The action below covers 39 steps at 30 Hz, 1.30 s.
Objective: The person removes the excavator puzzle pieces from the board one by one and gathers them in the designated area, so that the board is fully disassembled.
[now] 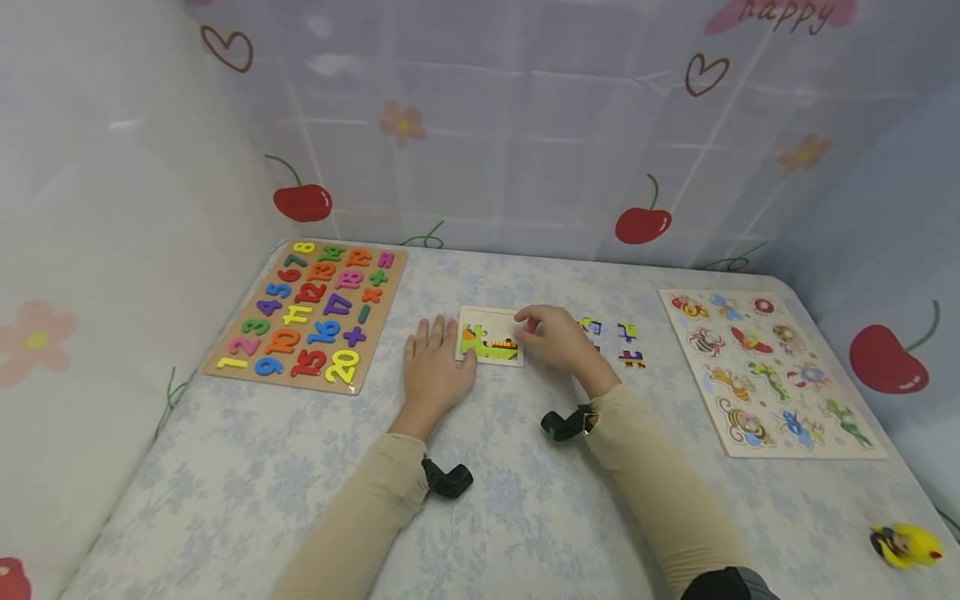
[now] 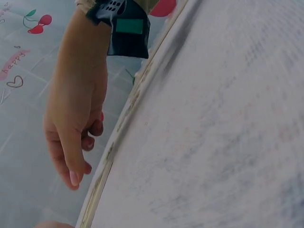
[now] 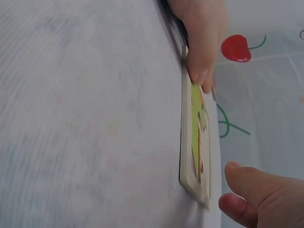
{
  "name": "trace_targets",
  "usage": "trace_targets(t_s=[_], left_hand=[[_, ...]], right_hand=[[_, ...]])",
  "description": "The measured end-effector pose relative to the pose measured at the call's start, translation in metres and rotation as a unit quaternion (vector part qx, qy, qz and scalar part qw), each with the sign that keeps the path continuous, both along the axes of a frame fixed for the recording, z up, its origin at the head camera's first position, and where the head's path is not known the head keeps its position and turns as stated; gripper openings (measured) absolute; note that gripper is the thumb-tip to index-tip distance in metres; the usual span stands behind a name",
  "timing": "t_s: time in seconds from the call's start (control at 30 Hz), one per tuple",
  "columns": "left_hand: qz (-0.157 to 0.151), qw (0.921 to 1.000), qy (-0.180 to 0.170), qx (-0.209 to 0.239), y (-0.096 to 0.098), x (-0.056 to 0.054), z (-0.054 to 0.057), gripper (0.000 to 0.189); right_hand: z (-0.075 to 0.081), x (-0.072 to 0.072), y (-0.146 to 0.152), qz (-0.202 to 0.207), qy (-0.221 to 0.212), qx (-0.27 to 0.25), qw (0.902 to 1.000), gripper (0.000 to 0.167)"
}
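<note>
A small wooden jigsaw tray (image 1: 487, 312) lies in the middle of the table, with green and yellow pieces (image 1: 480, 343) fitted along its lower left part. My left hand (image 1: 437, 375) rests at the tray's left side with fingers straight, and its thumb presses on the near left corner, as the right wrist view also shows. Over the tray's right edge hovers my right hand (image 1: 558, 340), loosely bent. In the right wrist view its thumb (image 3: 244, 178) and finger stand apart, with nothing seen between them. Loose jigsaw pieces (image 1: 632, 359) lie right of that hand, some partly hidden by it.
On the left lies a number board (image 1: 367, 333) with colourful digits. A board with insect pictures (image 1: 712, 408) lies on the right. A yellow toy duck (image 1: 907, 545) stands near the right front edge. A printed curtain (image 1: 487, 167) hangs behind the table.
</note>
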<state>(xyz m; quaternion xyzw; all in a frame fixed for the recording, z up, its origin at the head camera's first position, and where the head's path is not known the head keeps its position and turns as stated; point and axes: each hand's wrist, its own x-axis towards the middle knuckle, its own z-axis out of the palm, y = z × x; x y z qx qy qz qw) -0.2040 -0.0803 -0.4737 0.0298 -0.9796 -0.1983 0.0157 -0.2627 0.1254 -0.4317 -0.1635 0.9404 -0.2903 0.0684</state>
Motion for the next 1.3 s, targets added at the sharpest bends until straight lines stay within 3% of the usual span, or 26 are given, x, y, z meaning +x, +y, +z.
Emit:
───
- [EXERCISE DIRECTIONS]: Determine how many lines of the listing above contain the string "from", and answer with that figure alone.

- [RESULT OF THIS TASK]: 2